- **EXTRACTED DATA**
- - - - -

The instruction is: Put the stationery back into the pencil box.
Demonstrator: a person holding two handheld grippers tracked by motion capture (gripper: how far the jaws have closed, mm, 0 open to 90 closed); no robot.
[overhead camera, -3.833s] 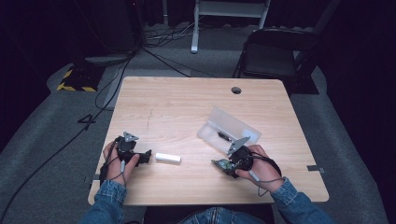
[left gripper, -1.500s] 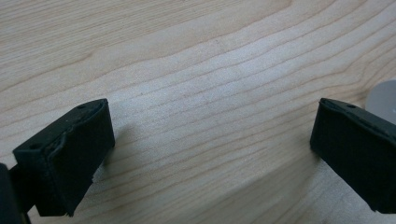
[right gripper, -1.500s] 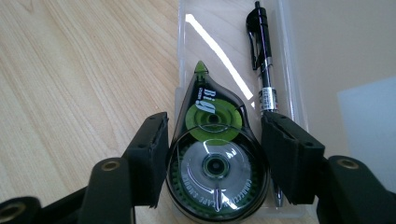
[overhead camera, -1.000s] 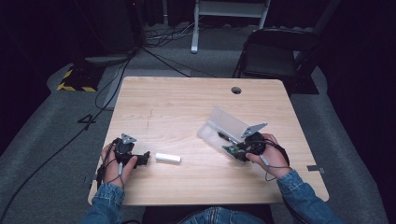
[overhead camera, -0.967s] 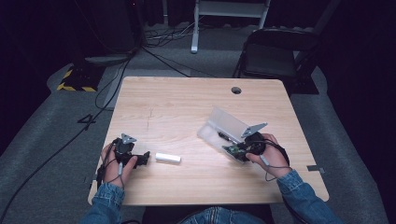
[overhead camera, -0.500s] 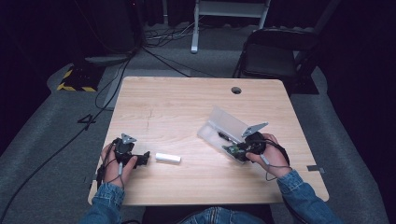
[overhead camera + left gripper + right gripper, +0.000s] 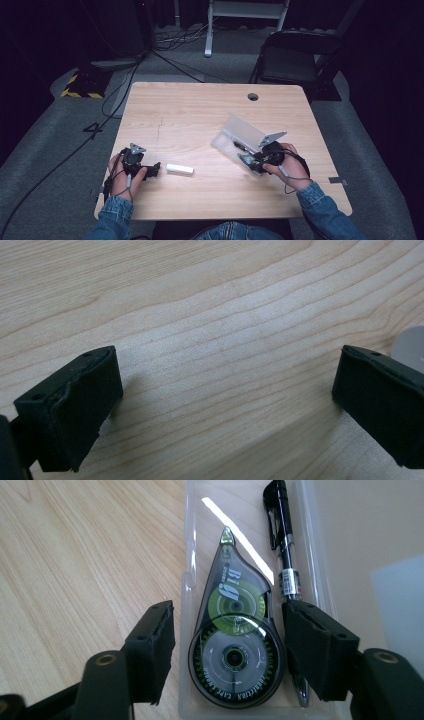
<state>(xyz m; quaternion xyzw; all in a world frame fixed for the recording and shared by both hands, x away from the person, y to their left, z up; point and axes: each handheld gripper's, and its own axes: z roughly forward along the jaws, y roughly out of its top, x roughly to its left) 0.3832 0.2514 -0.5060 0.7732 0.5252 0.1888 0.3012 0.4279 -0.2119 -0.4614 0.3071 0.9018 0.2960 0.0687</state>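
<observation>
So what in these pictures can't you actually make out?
- Pen: its lower end is hidden behind the right gripper's fingers, right gripper view.
- White block: too small to identify, high view.
- Grey round thing: cut off by the edge, left gripper view.
- Tape roller: its print is too blurred to read.

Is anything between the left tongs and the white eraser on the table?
Nothing visible. In the high view the left tongs lie just left of the eraser, bare table between them. The left gripper view shows open jaws over bare wood.
</observation>
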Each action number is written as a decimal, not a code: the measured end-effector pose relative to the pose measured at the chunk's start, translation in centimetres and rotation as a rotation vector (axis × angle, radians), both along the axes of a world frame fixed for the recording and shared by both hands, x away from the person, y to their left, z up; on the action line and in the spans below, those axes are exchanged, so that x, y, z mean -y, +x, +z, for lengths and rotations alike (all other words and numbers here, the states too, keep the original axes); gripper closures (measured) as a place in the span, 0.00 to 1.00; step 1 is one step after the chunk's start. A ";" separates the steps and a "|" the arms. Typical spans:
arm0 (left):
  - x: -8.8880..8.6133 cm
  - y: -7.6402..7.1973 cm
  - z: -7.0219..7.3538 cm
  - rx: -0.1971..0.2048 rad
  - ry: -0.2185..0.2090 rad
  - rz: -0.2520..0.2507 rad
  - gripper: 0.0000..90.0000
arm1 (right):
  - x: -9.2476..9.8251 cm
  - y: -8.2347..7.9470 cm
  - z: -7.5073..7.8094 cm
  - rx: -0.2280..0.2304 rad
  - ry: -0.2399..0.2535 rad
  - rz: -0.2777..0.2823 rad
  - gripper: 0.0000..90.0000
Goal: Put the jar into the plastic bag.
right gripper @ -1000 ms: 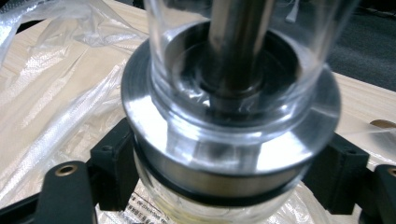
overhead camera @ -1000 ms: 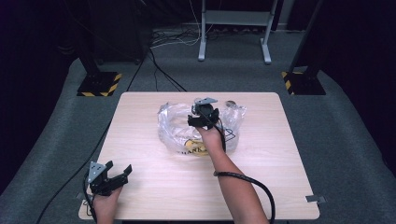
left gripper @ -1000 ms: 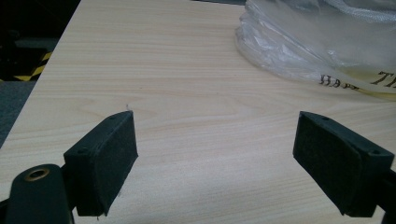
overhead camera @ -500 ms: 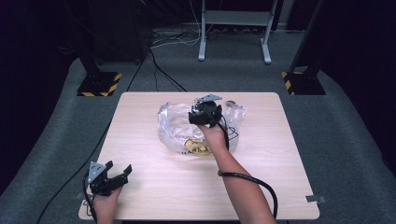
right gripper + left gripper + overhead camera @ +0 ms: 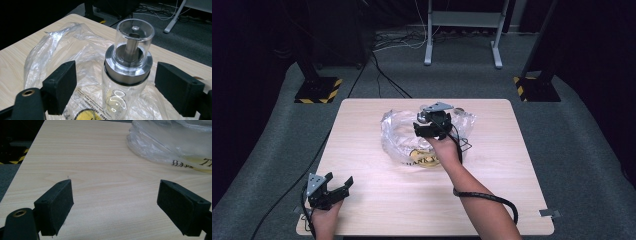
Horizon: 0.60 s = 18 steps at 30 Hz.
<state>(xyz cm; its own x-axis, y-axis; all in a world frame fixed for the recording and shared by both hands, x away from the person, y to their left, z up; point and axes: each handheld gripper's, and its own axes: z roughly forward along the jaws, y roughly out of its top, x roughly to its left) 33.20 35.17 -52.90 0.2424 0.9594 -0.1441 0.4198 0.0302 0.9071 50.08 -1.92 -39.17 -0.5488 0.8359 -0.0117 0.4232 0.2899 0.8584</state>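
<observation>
A clear glass bottle with a steel collar and a clear cap stands upright on a crumpled clear plastic bag at the table's middle. My right gripper hovers over the bag. Its jaws have just been opening, and they now stand open on either side of the bottle's neck without touching it, as the right gripper view shows. My left gripper rests open near the front left corner with nothing between its pads. The bag's edge lies ahead of it to the right.
The light wooden table has bare wood around the bag. A yellow printed label shows through the plastic. Black stand bases with hazard stripes, cables and a grey frame sit on the carpet behind the table.
My right gripper has risen slightly over the bag. The left gripper has not moved.
</observation>
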 end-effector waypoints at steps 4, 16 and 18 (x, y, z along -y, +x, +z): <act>0.0 0.0 0.0 -0.004 -0.001 0.000 0.15 | 0.6 -0.4 0.4 -0.004 0.014 -0.002 0.19; -0.1 -0.1 0.0 0.004 -0.006 0.001 0.14 | 2.3 -2.5 0.7 -0.008 0.032 0.038 0.19; -0.1 -0.1 0.0 0.005 -0.005 0.002 0.14 | 2.5 -2.8 0.6 -0.003 0.028 0.046 0.19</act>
<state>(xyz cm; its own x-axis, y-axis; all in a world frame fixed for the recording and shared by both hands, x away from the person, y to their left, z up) 33.13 35.24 -52.90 0.2414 0.9591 -0.1477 0.4155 0.0353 0.9089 47.26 -4.38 -38.53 -0.5869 0.8095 0.0133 0.4122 0.2846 0.8655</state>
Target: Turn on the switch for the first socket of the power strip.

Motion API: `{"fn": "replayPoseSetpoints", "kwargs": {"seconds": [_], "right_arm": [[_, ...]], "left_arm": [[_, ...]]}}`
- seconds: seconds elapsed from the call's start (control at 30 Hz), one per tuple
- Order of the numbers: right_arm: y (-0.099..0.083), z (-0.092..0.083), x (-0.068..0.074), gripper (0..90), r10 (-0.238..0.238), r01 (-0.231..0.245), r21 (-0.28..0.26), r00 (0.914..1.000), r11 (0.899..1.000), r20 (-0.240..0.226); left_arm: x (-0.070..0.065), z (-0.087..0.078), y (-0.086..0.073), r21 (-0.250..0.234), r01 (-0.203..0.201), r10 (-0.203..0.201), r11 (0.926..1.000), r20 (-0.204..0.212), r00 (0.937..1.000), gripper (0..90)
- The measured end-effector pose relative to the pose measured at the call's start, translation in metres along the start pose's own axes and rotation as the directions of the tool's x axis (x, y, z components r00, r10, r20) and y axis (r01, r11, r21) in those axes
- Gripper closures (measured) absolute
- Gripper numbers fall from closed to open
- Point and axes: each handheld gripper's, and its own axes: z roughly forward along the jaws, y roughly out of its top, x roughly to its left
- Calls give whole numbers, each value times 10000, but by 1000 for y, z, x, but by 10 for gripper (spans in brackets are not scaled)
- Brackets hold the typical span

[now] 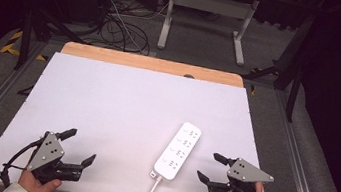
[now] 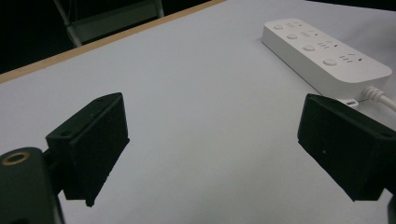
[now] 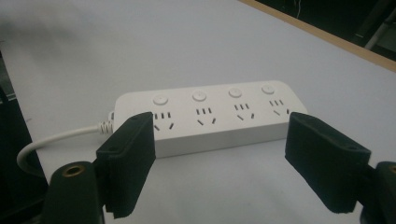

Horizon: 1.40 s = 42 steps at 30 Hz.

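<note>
A white four-socket power strip [image 1: 178, 150] is seen lying on the bench [image 1: 106, 107] just beside the right tongs [image 1: 210, 168], broadside to them, farther from the left tongs [image 1: 79, 147], both spread wide and empty.

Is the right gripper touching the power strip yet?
Apart. The high view shows bare table between the right gripper and the power strip.

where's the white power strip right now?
The white plastic four-socket power strip lies flat on the white table, right of centre near the front edge in the high view, just left of the open right tongs.
</note>
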Motion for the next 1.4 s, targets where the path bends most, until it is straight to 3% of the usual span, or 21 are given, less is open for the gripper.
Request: {"fn": "replayPoseSetpoints", "kwargs": {"seconds": [0.33,1.13,1.27,1.4], "right_arm": [[26,12,-4,272,-25,17,-224,9993,9997,-367],[58,42,2,278,-361,351,-184,9976,9992,-588],[61,48,2,349,-299,286,-214,9973,9994,-668],[64,54,5,359,-403,392,-156,9964,9991,-750]], "left_arm": [[1,0,-1,-12,69,-69,10000,-61,10000,93],[0,1,-1,30,90,-90,10000,-64,9999,92],[0,1,-1,29,89,-88,10000,-70,9999,92],[1,0,-1,32,19,-19,10000,-99,9999,92]]}}
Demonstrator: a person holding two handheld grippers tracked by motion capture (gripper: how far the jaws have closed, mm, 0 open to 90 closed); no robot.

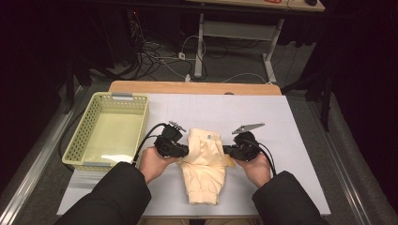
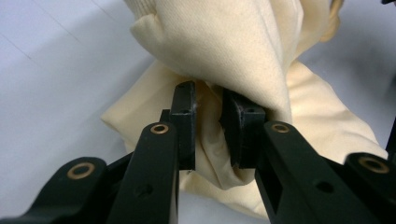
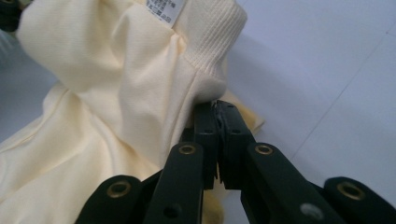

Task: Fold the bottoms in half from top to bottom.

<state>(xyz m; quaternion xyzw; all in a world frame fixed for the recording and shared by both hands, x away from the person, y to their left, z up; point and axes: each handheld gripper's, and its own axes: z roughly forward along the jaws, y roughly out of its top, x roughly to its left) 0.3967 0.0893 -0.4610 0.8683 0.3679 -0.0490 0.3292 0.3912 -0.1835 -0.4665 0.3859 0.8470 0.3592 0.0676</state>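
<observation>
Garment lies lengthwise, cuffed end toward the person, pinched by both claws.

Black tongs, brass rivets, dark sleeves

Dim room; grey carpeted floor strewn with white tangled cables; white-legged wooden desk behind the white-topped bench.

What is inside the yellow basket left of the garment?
The yellow basket looks empty: its pale floor shows bare in the high view. The strip just inside its near wall is hidden. The cream garment lies outside it, on the table.
</observation>
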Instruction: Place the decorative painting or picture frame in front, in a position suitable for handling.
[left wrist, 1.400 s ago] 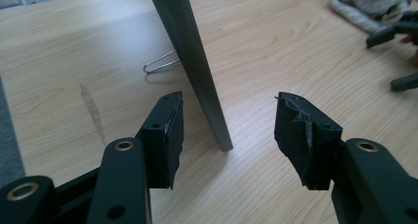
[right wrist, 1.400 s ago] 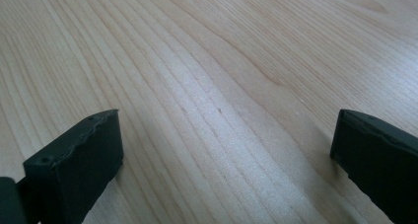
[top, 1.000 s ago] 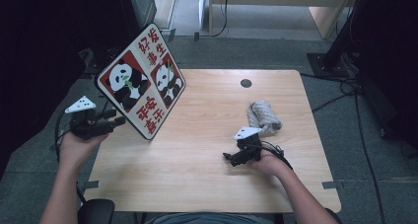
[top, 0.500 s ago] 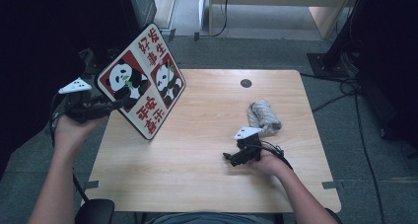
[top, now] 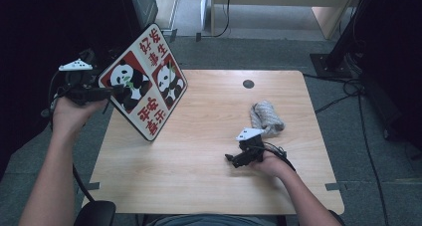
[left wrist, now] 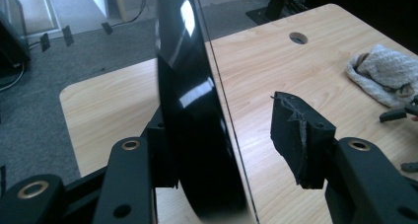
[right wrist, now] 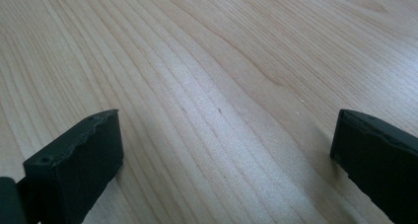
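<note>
1. Black glossy back of the panda board stands edge-on between the jaws of the left gripper. One pad lies against the back. The other pad stands apart from the printed side, with bare table showing in the gap. So the jaws are spread around the board, not pinching it.
2. The board is over the table's left edge, steeply tilted, red-and-white face towards the room. Its lower corner looks to be on or just above the wood; I can't tell which.
3. Risk: with no clamp, the board only leans on one jaw. Any further lift or wrist roll could let it slide off and drop flat, or go off the left edge onto the floor.
4. Risk: the surface is slick and the contact sits at one corner, far from the middle. Even once pinched it may pivot in the pads, so close fully before moving.
5. Risk: closing hard on the edge could chip or scuff the print.
6. Right gripper rests on the table right of centre, jaws wide apart, nothing between them but wood grain. It is well apart from the board, so no help if the board tips.
7. Grey rag lies just beyond the right gripper, clear of the board's likely fall path.
</note>
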Motion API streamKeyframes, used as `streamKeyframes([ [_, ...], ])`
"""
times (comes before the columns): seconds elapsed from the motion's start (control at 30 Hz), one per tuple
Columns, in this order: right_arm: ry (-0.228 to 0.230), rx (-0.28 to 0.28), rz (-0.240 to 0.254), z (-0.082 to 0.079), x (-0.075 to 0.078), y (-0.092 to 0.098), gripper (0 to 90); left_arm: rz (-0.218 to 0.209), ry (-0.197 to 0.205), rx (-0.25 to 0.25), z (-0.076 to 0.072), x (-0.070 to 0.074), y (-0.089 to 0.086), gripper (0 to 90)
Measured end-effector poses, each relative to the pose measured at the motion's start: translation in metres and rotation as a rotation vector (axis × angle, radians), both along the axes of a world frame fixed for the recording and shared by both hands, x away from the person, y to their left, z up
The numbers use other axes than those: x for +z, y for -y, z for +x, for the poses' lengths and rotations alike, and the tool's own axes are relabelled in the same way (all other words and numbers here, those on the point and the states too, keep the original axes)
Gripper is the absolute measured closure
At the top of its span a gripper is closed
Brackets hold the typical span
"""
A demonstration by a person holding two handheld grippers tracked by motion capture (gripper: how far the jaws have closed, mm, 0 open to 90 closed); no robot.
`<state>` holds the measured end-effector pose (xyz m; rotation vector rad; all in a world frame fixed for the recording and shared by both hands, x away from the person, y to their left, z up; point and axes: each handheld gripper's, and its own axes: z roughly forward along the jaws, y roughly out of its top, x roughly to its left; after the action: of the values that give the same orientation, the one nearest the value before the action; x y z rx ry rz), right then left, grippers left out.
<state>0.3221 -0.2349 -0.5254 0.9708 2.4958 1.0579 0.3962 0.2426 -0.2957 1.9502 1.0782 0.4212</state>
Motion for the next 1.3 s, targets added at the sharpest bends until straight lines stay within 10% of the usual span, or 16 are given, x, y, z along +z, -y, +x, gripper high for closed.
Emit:
streamKeyframes([
  [0.4, -0.001, -0.001, 0.000, 0.000, 0.000, 0.000, 0.0, -0.002, 0.005, -0.008, 0.026, 0.022, 0.007, 50.9],
  [1.3, -0.001, 0.001, 0.000, 0.000, 0.000, 0.000, 0.0, 0.044, -0.159, -0.006, 0.070, 0.030, 0.015, 72.1],
])
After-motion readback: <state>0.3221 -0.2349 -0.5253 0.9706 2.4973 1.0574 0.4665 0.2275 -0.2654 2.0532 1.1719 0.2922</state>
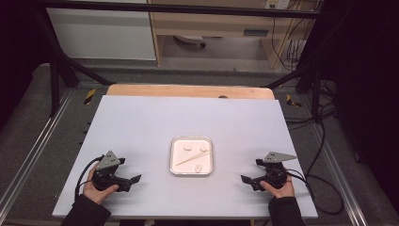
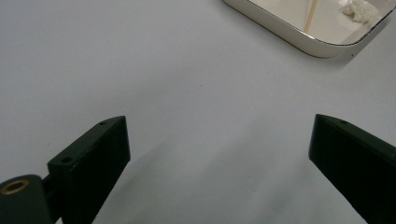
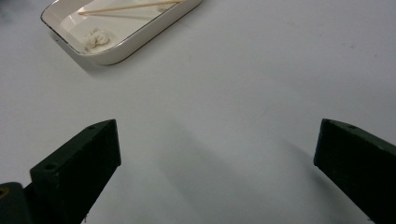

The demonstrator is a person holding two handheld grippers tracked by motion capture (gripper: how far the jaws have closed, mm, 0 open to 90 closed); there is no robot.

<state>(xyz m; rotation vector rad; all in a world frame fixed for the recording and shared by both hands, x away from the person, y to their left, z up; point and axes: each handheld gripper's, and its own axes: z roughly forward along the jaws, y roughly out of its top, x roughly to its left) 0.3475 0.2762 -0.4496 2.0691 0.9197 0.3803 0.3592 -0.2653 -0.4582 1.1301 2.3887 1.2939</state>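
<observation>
Both grippers parked on worktop (image 1: 141,122), tray between them.
L gripper (image 1: 133,181) fingers wide, nothing in them. Tray (image 1: 208,141) mid-worktop, well apart from both, w/ wooden stick (image 1: 193,158) + white lumps (image 1: 187,148) inside. R gripper (image 1: 247,181) fingers wide too, nothing held.

Two black hand-held grippers, left hand-held gripper (image 1: 134,180), right hand-held gripper (image 1: 245,180), grey triangular top plates, black trailing cables, dark sleeves
</observation>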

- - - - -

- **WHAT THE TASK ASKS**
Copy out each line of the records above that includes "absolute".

- **RESULT BELOW**
- Gripper closures (measured) absolute
Gripper is the absolute measured closure

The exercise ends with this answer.